No próximo dia 26, Maria da Graça, Gracinha, Gau, ou melhor Gal Costa, entra
para a turma dos 60 anos, da qual já fazem parte contemporâneos seus como
Gilberto Gil, Caetano Veloso, Chico Buarque de Holanda. Mas Gal não está nem aí.
"Pareço ter 45, 47 anos", diverte-se. Para ela, a canção "Hoje", faixa-título de
seu novo CD (o primeiro dela lançado pela gravadora Trama) vem ao encontro do
que sente em relação às últimas seis décadas.

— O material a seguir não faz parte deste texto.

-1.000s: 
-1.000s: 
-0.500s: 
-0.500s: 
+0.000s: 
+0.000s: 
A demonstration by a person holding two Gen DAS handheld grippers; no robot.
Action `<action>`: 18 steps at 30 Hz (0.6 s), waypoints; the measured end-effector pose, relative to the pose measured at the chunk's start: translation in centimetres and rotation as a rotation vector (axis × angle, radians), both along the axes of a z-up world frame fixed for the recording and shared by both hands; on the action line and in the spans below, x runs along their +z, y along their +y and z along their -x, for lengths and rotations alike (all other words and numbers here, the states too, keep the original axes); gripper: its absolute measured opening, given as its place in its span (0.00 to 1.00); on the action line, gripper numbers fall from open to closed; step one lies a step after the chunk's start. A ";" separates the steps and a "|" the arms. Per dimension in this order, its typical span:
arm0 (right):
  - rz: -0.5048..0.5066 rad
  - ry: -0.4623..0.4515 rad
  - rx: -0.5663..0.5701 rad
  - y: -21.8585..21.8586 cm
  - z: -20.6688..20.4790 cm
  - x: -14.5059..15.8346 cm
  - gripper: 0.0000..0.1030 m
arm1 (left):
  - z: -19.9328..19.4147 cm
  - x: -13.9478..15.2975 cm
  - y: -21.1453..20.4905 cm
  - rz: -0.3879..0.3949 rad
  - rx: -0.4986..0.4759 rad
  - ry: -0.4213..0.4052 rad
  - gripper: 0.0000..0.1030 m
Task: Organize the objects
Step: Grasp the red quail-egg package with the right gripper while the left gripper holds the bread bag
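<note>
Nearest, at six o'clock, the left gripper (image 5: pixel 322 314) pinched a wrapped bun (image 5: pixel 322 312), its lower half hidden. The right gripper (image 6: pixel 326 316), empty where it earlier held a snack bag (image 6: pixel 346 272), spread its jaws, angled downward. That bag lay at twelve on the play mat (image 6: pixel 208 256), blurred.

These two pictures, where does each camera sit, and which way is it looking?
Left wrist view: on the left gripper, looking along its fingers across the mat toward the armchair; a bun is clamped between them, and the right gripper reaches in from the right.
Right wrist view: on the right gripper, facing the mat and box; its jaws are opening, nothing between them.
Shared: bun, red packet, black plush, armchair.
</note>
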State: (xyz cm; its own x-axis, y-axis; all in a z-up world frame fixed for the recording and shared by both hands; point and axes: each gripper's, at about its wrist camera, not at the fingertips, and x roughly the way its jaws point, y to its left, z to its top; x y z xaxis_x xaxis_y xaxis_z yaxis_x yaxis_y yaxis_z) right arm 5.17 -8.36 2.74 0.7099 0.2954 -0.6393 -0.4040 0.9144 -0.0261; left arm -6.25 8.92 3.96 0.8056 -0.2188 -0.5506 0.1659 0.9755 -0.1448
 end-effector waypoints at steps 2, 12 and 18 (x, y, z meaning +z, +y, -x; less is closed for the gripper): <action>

Chega até a parafrasear um trecho
da canção para justificar as próprias convicções: "Eu posso esquecer/Para ser
mais feliz/Mas não vou mudar nada/De tudo que eu fiz", diz.
Cidadã
paulistana, com direito a título oficial, a cantora resolveu sair da Bahia e se
instalar em São Paulo, uma vez que a cidade já configurava na rota constante de
seus trabalho. Isso facilitou sua vida durante o período de gravação do álbum
"Hoje", feito num estúdio de São Paulo. Lá, ela se confinou por dois meses com o
produtor Cesar Camargo Mariano e uma trupe de jovens músicos, na faixa dos 20 e
poucos anos, escolhidos pelo próprio Cesar.
Um período estressante,
cansativo, cheio de expectativas mas, para Gal, longe de ser penoso. "Tenho um
relacionamento muito próximo com os músicos", afirma. "Com os da minha banda, a
gente fica junto nos camarins, me sinto mais um da banda. Gosto dessa
cumplicidade. Não tem essa coisa de estrela." E foi justamente esse espírito de
proximidade entre cantora e músicos que Cesar quis provocar no novo
CD.
Ele e Gal já chegaram a trabalhar juntos em outros projetos, desde a
década de 80: ele fez arranjos para algumas canções do disco Baby Gal e os dois
estiveram envolvidos em um songbook com músicas de Cartola. Eles voltaram a se
encontrar, há dois anos, num show especial no Carnegie Hall, nos Estados Unidos,
em homenagem a Tom Jobim. O músico disse que queria fazer um CD com repertório
de Chet Baker com ela. "Topei na hora." Mas o projeto, que está previsto para
sair pela Trama também, ficou para depois.
Com Cesar Camargo, veio
primeiro o CD "Hoje", cujo repertório agrupa basicamente músicas de autores
desconhecidos. Com ajuda de Carlos Rennó, Gal trouxe à luz compositores que
contabilizam muito tempo de estrada e já haviam gravado quase todas as canções
pinçadas por ela em seus respectivos CDs independentes, como é o caso de Péri,
Moisés Santana, Junio Barreto, entre outros.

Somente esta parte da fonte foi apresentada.